Solución: La mutación es la fuente primaria de variación, produce modificaciones en las
secuencias de bases del ADN que originan la aparición de nuevos genes (alelos). En los
organismos resulta beneficiosa para su evolución la ocurrencia de mutaciones, ya que
aumenta la variabilidad genética en las poblaciones y le permite responder con mayor
plasticidad ante condiciones ambientales cambiantes. Sin embargo, el mecanismo de la
recombinación genética no conduce a la aparición de nuevos genes, pero crea nuevas
combinaciones de estos, que permiten potenciar al máximo la variabilidad genética debida al
fenómeno de la mutación. Esto no quiere decir que las nuevas combinaciones genéticas no
se pudieran producir por mutación; lo que sucede es que la recombinación aumenta la
velocidad con la que el nuevo espectro genético se extenderá por la población. En resumen,
sin mutación no existiría el fenómeno evolutivo, pero sin recombinación, sí, aunque hubiera
sido mucho más lenta.

63.- ¿Cómo construirías una molécula de ADN recombinante?
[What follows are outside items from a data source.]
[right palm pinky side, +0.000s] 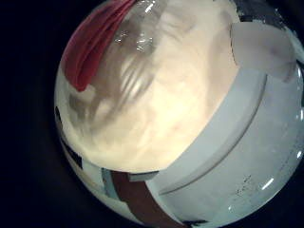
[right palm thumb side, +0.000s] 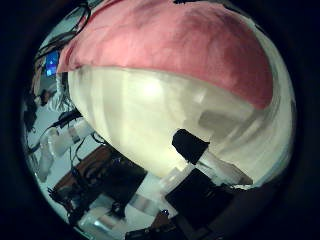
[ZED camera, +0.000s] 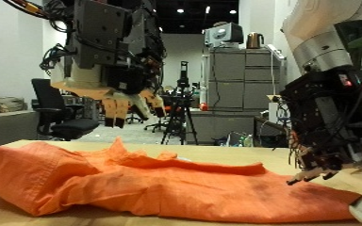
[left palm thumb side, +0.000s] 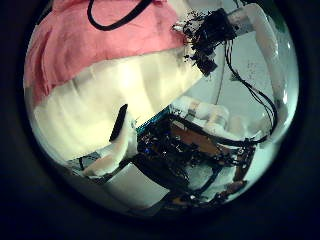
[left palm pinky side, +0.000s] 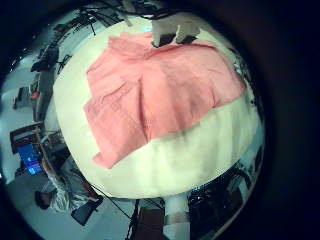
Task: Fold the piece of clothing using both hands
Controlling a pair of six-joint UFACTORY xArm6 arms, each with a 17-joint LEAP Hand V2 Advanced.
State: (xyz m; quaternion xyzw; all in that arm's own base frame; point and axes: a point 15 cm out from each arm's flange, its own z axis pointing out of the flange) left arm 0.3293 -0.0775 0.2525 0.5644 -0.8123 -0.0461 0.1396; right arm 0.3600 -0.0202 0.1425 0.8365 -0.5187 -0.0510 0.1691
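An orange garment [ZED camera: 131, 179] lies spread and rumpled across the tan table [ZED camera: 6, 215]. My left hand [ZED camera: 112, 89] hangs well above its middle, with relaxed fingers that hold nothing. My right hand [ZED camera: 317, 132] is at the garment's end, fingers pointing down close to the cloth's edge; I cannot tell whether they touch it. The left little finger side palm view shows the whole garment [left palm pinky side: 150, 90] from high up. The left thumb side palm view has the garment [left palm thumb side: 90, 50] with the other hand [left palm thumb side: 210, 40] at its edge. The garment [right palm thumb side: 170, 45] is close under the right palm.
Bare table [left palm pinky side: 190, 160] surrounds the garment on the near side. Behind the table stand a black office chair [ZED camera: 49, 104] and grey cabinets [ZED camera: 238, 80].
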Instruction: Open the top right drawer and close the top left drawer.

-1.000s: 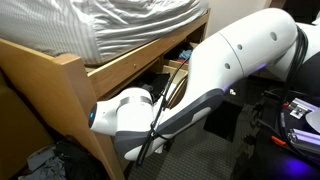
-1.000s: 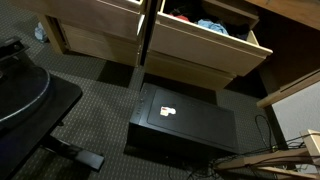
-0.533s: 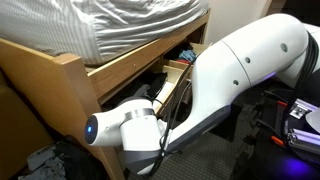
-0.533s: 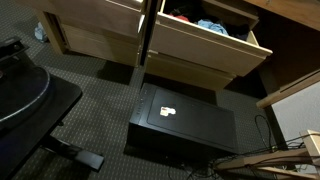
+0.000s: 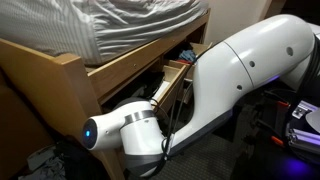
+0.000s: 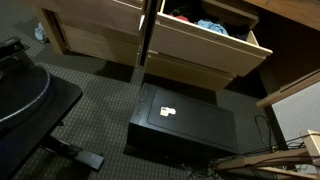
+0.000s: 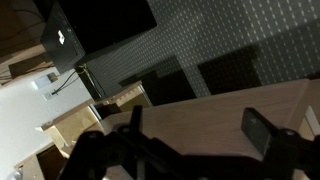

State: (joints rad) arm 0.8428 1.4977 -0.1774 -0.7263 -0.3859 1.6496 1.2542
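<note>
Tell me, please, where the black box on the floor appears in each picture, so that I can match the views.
In an exterior view: the black box lies at lower centre, on the carpet.
In an exterior view: not in it; the white arm fills the middle.
Wrist view: the black box is at top left.
Shared landmark: the white label on the box's top, also seen in the wrist view.

A black box point(image 6: 180, 125) apparently blocks the approach below the pulled-out drawer point(image 6: 200, 50); carpet point(image 6: 95, 85) beside it lies free.
</note>
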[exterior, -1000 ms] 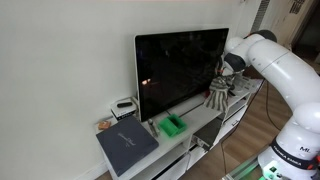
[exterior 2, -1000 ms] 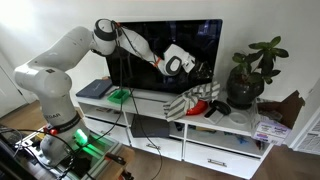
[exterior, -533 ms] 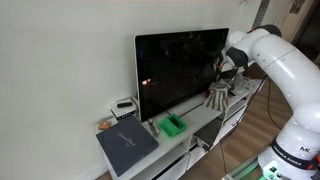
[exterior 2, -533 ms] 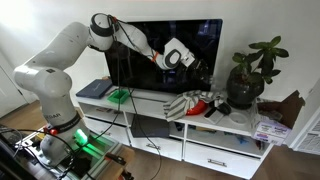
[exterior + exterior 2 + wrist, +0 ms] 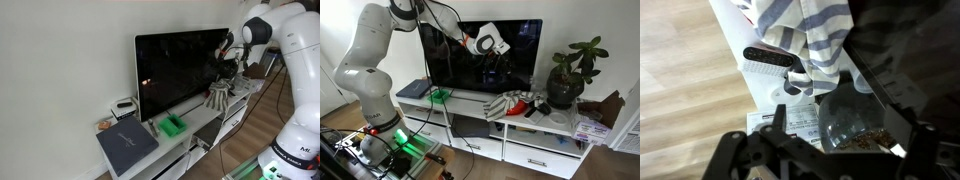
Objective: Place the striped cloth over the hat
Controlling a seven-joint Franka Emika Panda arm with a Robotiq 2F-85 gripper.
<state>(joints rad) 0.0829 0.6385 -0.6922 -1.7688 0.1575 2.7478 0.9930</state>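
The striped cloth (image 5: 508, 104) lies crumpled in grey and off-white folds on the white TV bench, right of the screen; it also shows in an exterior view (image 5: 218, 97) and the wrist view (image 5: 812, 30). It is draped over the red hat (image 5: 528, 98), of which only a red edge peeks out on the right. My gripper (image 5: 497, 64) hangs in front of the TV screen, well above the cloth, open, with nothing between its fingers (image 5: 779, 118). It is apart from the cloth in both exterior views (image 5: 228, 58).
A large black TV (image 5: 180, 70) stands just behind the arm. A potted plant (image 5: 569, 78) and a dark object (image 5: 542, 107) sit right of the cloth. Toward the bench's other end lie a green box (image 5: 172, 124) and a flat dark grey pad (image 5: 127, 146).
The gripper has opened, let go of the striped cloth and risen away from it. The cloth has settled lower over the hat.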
Solución: Una molécula de ADN recombinante es aquella que contiene fragmentos no
homólogos que pueden proceder incluso de organismos distintos. Las moléculas de ADN
recombinante suelen contener un vector y el gen o los genes de interés. Supongamos que se
quiere construir una molécula que utilice un plásmido como vector y un gen objeto de
estudio. El proceso sería el siguiente: 1.- El plásmido se corta con un enzima de restricción,
quedando abierto y con los extremos pegajosos expuestos en sus extremos. 2.- A
continuación, se ponen en contacto el plásmido abierto con el gen objeto de estudio que,
también, ha sido cortado por el mismo enzima de restricción. 3.- Las dos moléculas se
funden por sus extremos pegajosos, obteniéndose plásmidos recombinantes que contienen
el gen de interés y la información genética del plásmido. 4.- Posteriormente, la molécula de
ADN recombinante puede clonarse para amplificar las copias del gen. Para ello, los
plásmidos recombinantes se colocan en un medio de cultivo con bacterias, incorporándose a
algunas células bacterianas. Cuando estas células se dividen, los plásmidos recombinantes
se replican, incrementándose rápidamente el número de células que contienen el gen objeto
de estudio. 5.- Por último, los plásmidos pueden aislarse y ser tratados con el mismo enzima
de restricción, para recuperar las copias del gen clonado.